Because things are taking place that people do not understand—things that greatly affect their daily activities, yes, their very lives. The churches do not have a satisfactory explanation. But God does have. Is there someone who can bring the truth of God’s Word to the people, letting them know what is ahead and what they can do for safety and survival?
We can better understand what is taking place by going back to something described in the Bible that took place under conditions very similar to today’s situation. By seeing what God did then, and for what reasons, we can discern what he is doing today, and where we fit in. We can be sure that our discernment will thus be accurate, for God never changes his principles. The way he viewed matters back there is the way that he views similar matters now.—Mal. 3:6.
In the situation referred to in the past a messenger was needed, and one was found and commissioned. He was a Jewish servant of God, the priest Ezekiel. Ezekiel was living when his people, the Jews, were in a sad condition. The year was 613 B.C.E., and Ezekiel was with some of his countrymen in exile in Babylonia. But the majority of the Jews were yet back in Jerusalem and the land of Judah, and though they were unaware of it, they were facing great danger. For this reason, most of the message delivered by Ezekiel, though he was in Babylonia, was a warning to the Jews remaining in Jerusalem, reinforcing a like message being delivered by the prophet Jeremiah in Jerusalem itself. But Ezekiel’s message also served to correct the Jews in Babylonia as to their attitude toward God.

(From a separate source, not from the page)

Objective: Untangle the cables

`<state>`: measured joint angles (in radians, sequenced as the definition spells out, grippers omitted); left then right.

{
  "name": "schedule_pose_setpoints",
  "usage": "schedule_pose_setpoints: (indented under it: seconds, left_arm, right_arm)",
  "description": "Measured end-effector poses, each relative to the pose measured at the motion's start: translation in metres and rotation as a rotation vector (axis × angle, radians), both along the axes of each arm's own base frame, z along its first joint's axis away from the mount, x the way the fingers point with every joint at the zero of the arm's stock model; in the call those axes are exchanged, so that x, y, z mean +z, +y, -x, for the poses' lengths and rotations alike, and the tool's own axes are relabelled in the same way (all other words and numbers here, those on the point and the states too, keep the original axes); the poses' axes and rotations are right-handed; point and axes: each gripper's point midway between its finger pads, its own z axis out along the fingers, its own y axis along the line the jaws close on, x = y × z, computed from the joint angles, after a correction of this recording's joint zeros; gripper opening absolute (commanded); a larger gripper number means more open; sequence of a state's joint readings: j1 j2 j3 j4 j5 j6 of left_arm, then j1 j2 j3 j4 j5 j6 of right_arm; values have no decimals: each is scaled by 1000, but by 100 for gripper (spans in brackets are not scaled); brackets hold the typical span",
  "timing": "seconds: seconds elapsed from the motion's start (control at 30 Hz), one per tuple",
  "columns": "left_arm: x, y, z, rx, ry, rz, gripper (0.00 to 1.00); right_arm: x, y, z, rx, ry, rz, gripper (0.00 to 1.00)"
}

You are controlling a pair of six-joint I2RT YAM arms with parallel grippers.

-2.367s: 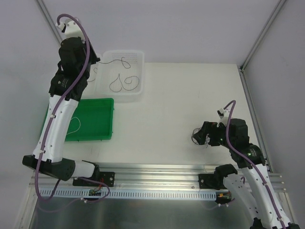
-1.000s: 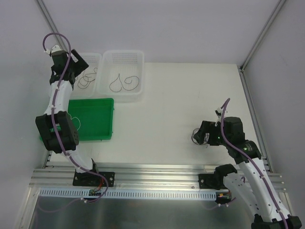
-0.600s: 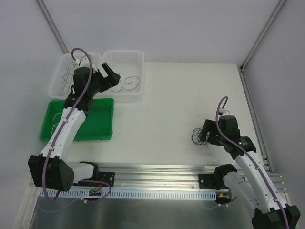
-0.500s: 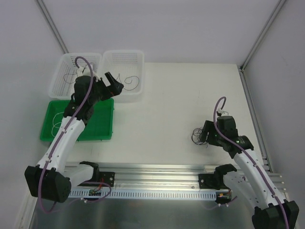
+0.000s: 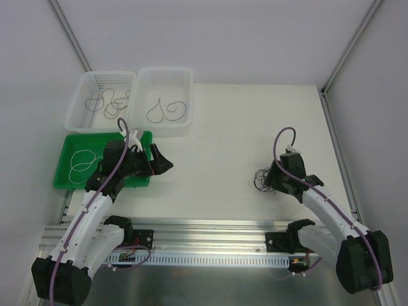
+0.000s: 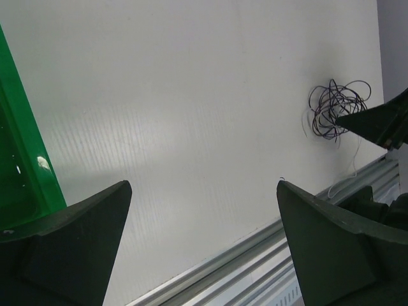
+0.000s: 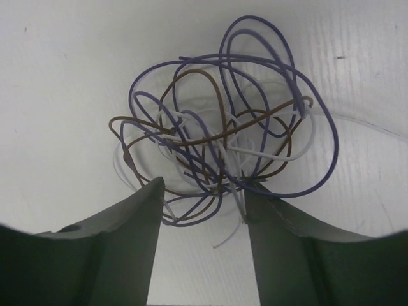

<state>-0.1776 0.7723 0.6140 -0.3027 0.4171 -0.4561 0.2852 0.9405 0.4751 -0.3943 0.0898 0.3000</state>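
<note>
Several cables (image 5: 164,109) lie sorted in baskets (image 5: 167,69) and tray (image 5: 108,134); tangle (image 7: 217,153) remains. Left gripper (image 6: 203,186) fully open, empty; right gripper (image 7: 203,188) half-open, straddling tangle's edge.

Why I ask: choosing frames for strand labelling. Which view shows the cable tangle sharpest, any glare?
Right wrist: cable tangle sharp, colours distinct, right tool's fingers soft. Left wrist: tangle small, glare spot on green tray. Top external: even light, tangle tiny.

The right gripper (image 7: 204,185) partly hides the cables' (image 7: 217,137) nearest loops.
</note>
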Motion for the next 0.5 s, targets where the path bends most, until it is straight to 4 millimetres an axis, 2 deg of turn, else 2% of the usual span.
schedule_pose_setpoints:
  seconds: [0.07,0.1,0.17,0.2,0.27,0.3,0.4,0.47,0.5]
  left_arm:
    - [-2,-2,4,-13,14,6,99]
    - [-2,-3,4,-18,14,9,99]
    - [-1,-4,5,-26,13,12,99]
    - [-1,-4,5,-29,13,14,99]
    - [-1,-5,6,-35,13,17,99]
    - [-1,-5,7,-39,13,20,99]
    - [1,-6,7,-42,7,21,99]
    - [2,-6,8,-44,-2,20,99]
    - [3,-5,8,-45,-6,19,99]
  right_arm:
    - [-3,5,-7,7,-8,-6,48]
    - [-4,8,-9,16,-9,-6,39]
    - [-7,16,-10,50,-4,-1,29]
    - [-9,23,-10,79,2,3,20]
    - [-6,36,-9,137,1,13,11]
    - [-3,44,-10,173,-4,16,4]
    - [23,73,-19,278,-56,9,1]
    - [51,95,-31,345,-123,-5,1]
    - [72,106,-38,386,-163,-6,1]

Jehovah God appeared to Ezekiel in a vision in which he beheld the celestial chariot of Jehovah. (Ezek. chap. 1) Overwhelmed to the point of prostrating himself before the “likeness of the glory of Jehovah,” Ezekiel heard the voice of the chariot’s Rider commissioning him.
Jehovah addressed Ezekiel, not by his personal name, but as “son of man.” By this expression, in Hebrew ben adám the Most High God called attention to Ezekiel’s lowly state and origin, as but an offspring of earthling man. The prophet’s own name, therefore, receives no prominence in the prophecy.

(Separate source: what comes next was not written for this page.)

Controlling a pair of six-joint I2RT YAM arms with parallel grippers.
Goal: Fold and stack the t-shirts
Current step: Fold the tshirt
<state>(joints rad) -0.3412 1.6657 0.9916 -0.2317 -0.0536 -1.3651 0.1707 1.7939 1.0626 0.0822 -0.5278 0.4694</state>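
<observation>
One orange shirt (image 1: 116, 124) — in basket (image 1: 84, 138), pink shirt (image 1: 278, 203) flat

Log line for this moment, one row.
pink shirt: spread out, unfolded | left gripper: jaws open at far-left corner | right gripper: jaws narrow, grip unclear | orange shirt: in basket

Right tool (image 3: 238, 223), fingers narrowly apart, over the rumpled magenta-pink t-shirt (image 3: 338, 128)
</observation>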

We are not to understand this addressing of Ezekiel as “son of man” to mean that he was a “type” of Jesus Christ, who spoke of himself seventy-six times as “the Son of man.” In Jesus’ case, he was comparing himself, not with Ezekiel, but with the “son of man” seen in vision in Daniel 7:13. That “son of man” received kingly authority from God.—Compare Acts 7:56.
EZEKIEL COMMISSIONED
As Ezekiel lay prostrate on the ground, Jehovah said to him: “Son of man, stand up upon your feet that I may speak with you.” God’s command imparted active force to Ezekiel: “And spirit began to come into me as soon as he spoke to me, and it finally made me stand up upon my feet that I might hear the One speaking to me.” (Ezek. 2:1, 2) The serious need for a messenger was then revealed to Ezekiel, God saying:
“Son of man, I am sending you to the sons of Israel, to rebellious nations that have rebelled against me. They themselves and their forefathers have transgressed against me down to this selfsame day. And the sons insolent of face and hard of heart—I am sending you to them, and you must say to them, ‘This is what the Sovereign Lord Jehovah has said.’ And as for them, whether they will hear or will refrain—for they are a rebellious house—they will certainly know also that a prophet himself happened to be in the midst of them.”—Ezek. 2:3-5.

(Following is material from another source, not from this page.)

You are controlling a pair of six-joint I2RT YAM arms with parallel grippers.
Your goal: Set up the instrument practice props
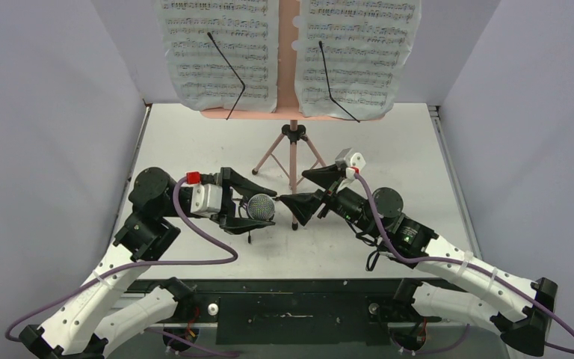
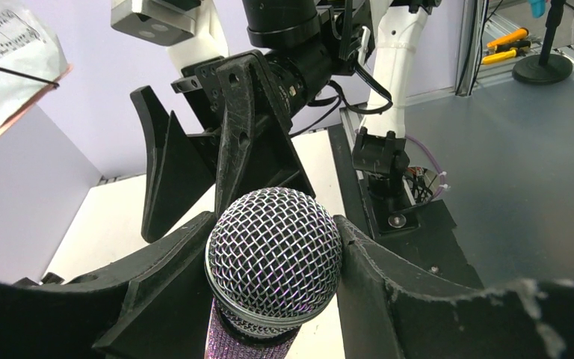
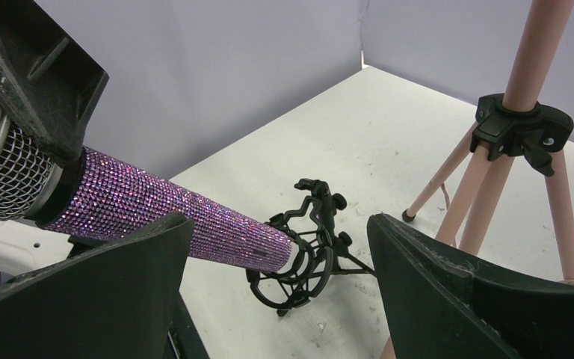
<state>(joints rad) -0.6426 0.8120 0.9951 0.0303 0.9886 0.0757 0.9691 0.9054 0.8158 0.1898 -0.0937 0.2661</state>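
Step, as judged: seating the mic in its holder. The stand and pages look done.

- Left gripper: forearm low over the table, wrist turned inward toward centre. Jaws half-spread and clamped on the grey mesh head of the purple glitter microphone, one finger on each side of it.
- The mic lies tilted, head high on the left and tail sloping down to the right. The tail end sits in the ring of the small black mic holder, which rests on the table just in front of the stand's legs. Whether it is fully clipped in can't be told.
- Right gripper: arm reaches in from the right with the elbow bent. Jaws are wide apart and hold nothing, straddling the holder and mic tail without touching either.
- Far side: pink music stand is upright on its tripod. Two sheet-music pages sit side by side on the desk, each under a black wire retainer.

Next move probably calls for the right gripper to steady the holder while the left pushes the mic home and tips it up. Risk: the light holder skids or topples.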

Ezekiel was thereby commissioned. Note that he did not raise himself up to be a prophet. This difficult mission was not one an individual was likely to choose for himself. The fact that Jehovah appeared to him in a remarkable vision (and later in the vision revealed things to him that could not otherwise have been known by Ezekiel), also that Jehovah commissioned him directly—all these things prove that what Ezekiel said and wrote in his prophecy was inspired by Jehovah. He was in an outstanding way made a witness of Jehovah God. His being a witness of Jehovah is emphasized by his unusually frequent use of God’s personal name.
EZEKIEL PROPHETIC OF A GREATER MESSENGER
Moreover, not only were Ezekiel’s words prophetic, but also he was a prophetic figure in his action, as shown on occasion. (Ezek. 24:24) He was a “portent” or sign. Of whom was he—this messenger—a prophetic figure, since he did not prefigure Jesus Christ? Consider first this evidence.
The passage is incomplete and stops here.